Seit dem Start des Projekts bietet das „Wohnzimmer“ Patientinnen und Patienten einen geschützten Ort der Orientierung, Beschäftigung und Begegnung – und hat sich inzwischen als fester Bestandteil der demenzsensiblen Versorgung im Klinikum Gütersloh etabliert.

Das Wohnzimmer wurde geschaffen, um Menschen mit der Zusatzdiagnose Demenz während ihres Krankenhausaufenthalts Sicherheit und Geborgenheit zu vermitteln. Die wohnliche Atmosphäre und die individuelle Betreuung durch erfahrene Pflegefachkräfte und geschulte Betreuungskräfte helfen dabei. Gemeinsames Spielen, Basteln, Singen, Lesen oder einfach Gespräche über vertraute Alltagsthemen sorgen dafür, dass die Patientinnen und Patienten sich aufgehoben fühlen.

„Das Wohnzimmerprojekt setzt dort an, wo unsere Patientinnen und Patienten Unterstützung brauchen. Unsere geschulten Betreuungskräfte haben die Erfahrung und die Ruhe, um individuell auf die unterschiedlichen Persönlichkeiten und Bedürfnisse einzugehen und ein gemeinsames Gesprächsthema zu finden“, sagt Katja Plock, Demenz-Coach am Klinikum Gütersloh und Leiterin des Projekts. „Ein Krankenhausaufenthalt bedeutet für Patienten mit Demenz Stress, weil die bekannte Umgebung fehlt. Wir haben im Wohnzimmer bewusst Elemente integriert, die Orientierung bieten und vertraut sind. Eine Spezialausgabe der Tageszeitung zum Beispiel, ein Bild mit ostwestfälischen Begriffen von Pömpel bis Pillepoppen oder eine Uhr und ein Kalender“, erklärt Katja Plock. „Wir erleben jeden Tag, wie positiv sich die Umgebung und die individuelle Begleitung auf die Menschen auswirken.“ Die Patientinnen und Patienten nehmen auch ihre Malzeiten im Wohnzimmer ein, dank der Besonderen Ruhe und Unterstützung ist dadurch gewährleistet, dass sie genug Nahrung- und Flüssigkeit zu sich nehmen. Das ist insbesondere bei älteren Patienten ein wichtiger Faktor für die Genesung.

Möglich wurde das Projekt durch die großzügige Unterstützung zweier Stiftungen. Insgesamt stellen die Bürgerstiftung Gütersloh und die Erich und Katharina Zinkann-Stiftung über einen Zeitraum von drei Jahren 223.000 Euro für das Wohnzimmer-Projekt zur Verfügung.
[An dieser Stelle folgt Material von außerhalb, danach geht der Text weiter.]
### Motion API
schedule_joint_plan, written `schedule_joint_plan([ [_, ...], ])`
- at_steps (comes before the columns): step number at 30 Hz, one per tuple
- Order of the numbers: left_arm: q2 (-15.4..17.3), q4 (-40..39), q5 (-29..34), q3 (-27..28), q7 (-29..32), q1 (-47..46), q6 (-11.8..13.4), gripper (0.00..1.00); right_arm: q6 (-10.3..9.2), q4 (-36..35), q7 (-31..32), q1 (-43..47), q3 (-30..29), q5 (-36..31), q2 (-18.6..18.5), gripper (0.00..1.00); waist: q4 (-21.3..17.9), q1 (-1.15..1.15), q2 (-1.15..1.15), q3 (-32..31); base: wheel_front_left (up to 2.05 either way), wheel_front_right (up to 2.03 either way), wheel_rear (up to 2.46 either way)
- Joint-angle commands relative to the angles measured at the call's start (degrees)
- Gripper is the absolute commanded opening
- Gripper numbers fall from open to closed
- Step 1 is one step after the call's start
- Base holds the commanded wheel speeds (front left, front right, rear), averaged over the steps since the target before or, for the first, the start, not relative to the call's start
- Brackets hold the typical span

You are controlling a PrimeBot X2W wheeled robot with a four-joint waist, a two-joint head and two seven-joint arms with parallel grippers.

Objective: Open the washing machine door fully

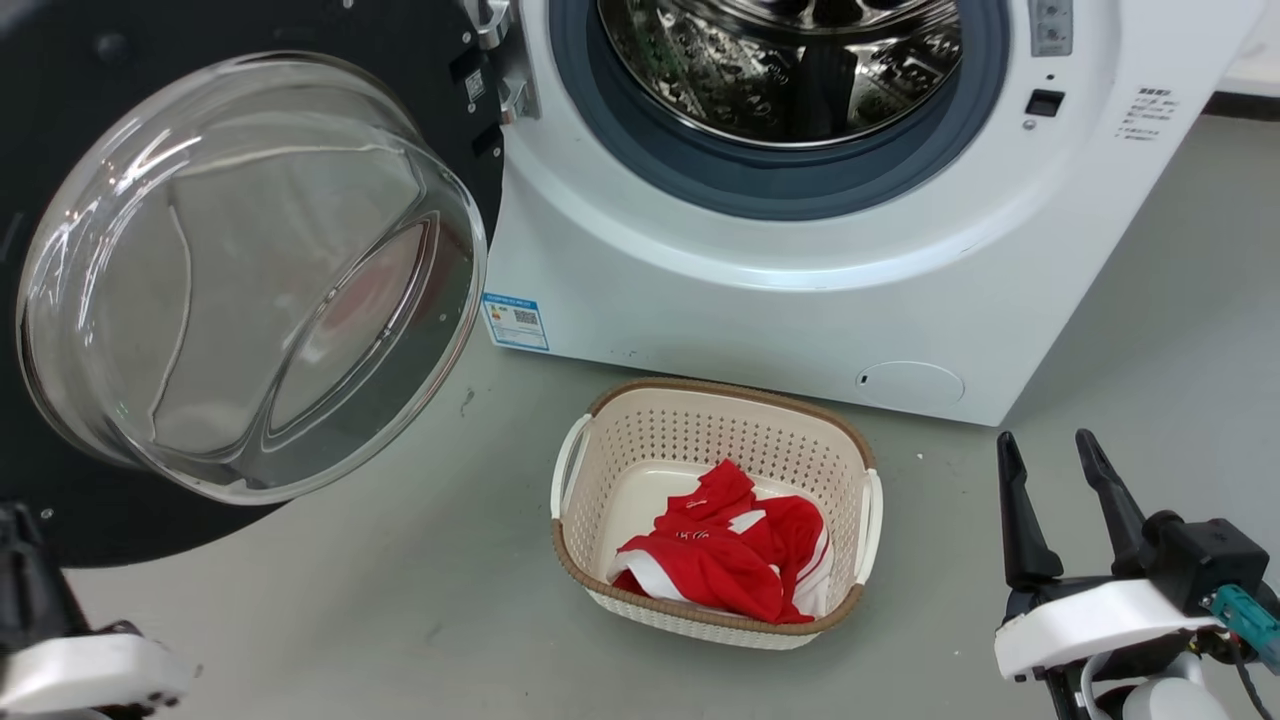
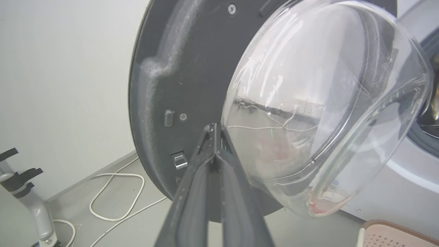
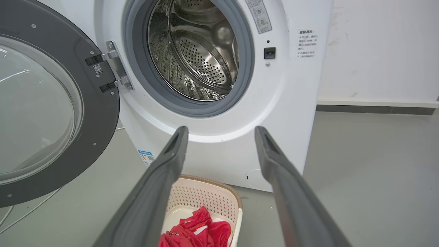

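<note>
**First voice:** What sits nearest the lens?

**Second voice:** The left gripper [image 2: 214, 127]. Its two long dark fingers are pressed together with no gap. The tips point at the dark inner face of the washing machine door [image 2: 192, 68], a large round black-rimmed door with a bulging clear glass bowl, and lie just beside the bowl's edge. Whether they touch it cannot be told.

**First voice:** And the other arm?

**Second voice:** The right gripper [image 1: 1046, 442] is low at the right of the head view. Its fingers are spread apart and hold nothing, well away from the machine.

**First voice:** Where does the door stand?

**Second voice:** It stands open to the left of the white front-loading washing machine [image 1: 800, 310]. It hangs on a metal hinge [image 3: 116, 65] beside the drum mouth, with its inner side facing the robot. The perforated steel drum [image 1: 790, 60], ringed by a grey gasket [image 1: 720, 180], is uncovered.

**First voice:** What is on the ground?

**Second voice:** A cream perforated plastic basket [image 1: 600, 470] with a brown rim stands on the grey floor [image 1: 400, 600], just in front of the machine. It holds a crumpled red and white garment [image 1: 730, 555]. A white cable [image 2: 116, 195] loops near the pale wall [image 2: 61, 68].
</note>
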Motion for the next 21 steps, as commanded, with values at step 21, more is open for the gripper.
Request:
schedule_joint_plan([
  [21,-6.46,-1.74,7.89,-17.48,0.3,-4.56,-4.75,0.0,-0.04,-0.09,-0.45,-1.31,1.35,-1.89,0.09,1.0,-12.36,0.0,0.0,-3.12,0.0,0.0,0.0],
])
Davon 143.000 Euro von der Bürgerstiftung Gütersloh und weitere 80.000 Euro von der Erich und Katharina Zinkann-Stiftung.
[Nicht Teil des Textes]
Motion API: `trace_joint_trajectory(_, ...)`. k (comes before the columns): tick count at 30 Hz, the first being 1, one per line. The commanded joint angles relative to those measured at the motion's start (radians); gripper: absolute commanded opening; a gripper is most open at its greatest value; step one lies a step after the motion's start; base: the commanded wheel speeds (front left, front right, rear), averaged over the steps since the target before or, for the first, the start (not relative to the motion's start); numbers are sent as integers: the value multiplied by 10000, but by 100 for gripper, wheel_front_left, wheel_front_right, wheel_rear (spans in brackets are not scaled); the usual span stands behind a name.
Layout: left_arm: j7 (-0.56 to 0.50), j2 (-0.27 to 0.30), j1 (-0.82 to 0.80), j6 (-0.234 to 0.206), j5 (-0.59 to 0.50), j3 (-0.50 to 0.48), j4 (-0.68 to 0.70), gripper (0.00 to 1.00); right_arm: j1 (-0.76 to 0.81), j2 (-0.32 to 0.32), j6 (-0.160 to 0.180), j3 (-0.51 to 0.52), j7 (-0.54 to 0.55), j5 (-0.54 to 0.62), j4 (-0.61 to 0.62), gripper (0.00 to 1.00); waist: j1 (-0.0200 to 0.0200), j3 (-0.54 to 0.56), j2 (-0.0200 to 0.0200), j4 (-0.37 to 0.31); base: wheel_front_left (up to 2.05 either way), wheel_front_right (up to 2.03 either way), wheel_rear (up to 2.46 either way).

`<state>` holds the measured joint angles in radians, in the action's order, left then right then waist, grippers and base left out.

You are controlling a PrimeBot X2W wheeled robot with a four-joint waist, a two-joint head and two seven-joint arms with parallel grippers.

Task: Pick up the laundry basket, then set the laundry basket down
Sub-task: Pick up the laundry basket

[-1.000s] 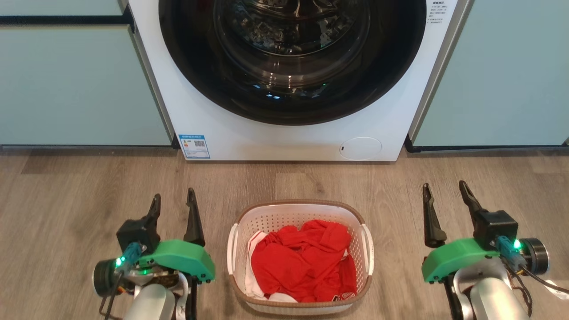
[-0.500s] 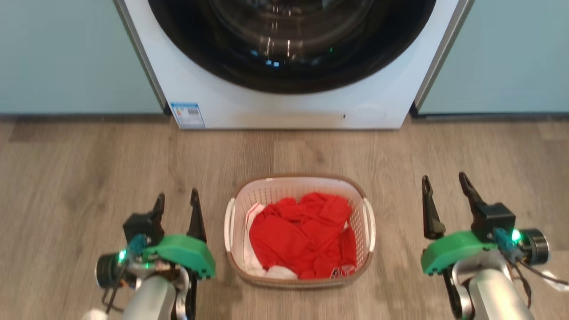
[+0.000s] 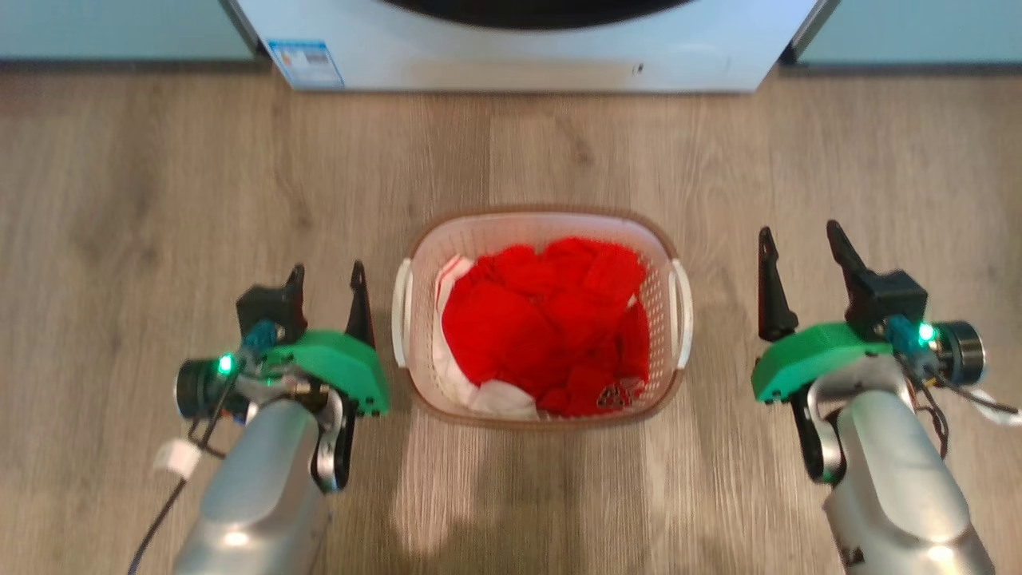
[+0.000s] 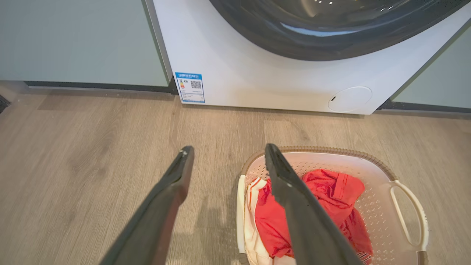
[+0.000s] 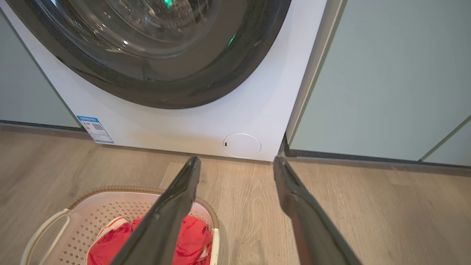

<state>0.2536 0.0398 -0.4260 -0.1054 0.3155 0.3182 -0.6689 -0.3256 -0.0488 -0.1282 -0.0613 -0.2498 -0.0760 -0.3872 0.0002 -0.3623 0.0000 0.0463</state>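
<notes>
Between the two pincers, on the wooden floor [image 3: 160,160], the laundry basket [image 3: 543,213] is found standing upright with a heap of red clothing [image 3: 543,319] inside, and it has not yet been lifted. Over the last second the whole head view has been shifted. The washing machine [image 3: 527,48], whose door was seen almost in full a second ago, has been pushed to the top edge. This is to be read as the camera being tipped downward (probably by a bend at the waist), not as a move of the basket. The left pincer [image 3: 326,271] is now placed just beside the left handle [image 3: 399,311]; its inner finger is close to the white loop but, so far as can be judged, apart from it. The gap on that side appears narrower than before, though part of this may be owed to the camera. The right pincer [image 3: 801,233] is held farther out, and a strip of bare floor is left between its inner finger and the right handle [image 3: 681,311]. Both pincers are spread, as they were a second ago, and nothing is held between their fingers. The approach is therefore judged to be under way and no grasp made. Each pincer must be brought inward onto its handle, the right one by more, before the basket can be raised evenly.
</notes>
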Motion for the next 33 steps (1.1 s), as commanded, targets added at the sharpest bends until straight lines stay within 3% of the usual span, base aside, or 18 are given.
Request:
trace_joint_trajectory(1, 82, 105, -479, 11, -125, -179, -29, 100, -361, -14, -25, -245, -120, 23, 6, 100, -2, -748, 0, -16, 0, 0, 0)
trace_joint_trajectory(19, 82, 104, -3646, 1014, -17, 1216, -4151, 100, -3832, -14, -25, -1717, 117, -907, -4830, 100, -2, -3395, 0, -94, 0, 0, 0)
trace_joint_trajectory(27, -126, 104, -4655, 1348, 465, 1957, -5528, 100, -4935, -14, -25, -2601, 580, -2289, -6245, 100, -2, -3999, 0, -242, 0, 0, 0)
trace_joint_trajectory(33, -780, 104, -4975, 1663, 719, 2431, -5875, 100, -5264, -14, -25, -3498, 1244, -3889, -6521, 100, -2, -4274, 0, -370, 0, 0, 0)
„Mit dem Wohnzimmer-Projekt investieren wir in mehr Lebensqualität für Menschen mit Demenz während eines Krankenhausaufenthalts und möchten damit auch die Angehörigen unterstützen und entlasten“, sagt Katrin Meyer, Vorstandsvorsitzende der Bürgerstiftung Gütersloh. „Dass bereits über eintausend Patientinnen und Patienten begrüßt werden konnten, zeigt eindrucksvoll, wie wichtig dieses Angebot ist.“

Für das Klinikum Gütersloh ist das Wohnzimmer ein Erfolgsprojekt, dass neben Patienten und ihren Familien auch die Pflegekräfte entlastet. Das Angebot ist ein wichtiger Bestandteil der demenzsensiblen Betreuung im Klinikum Gütersloh geworden, zu der darüber hinaus auch ein Nachtcafé und Besuche durch ehrenamtliche Helferinnen und Helfer gehören.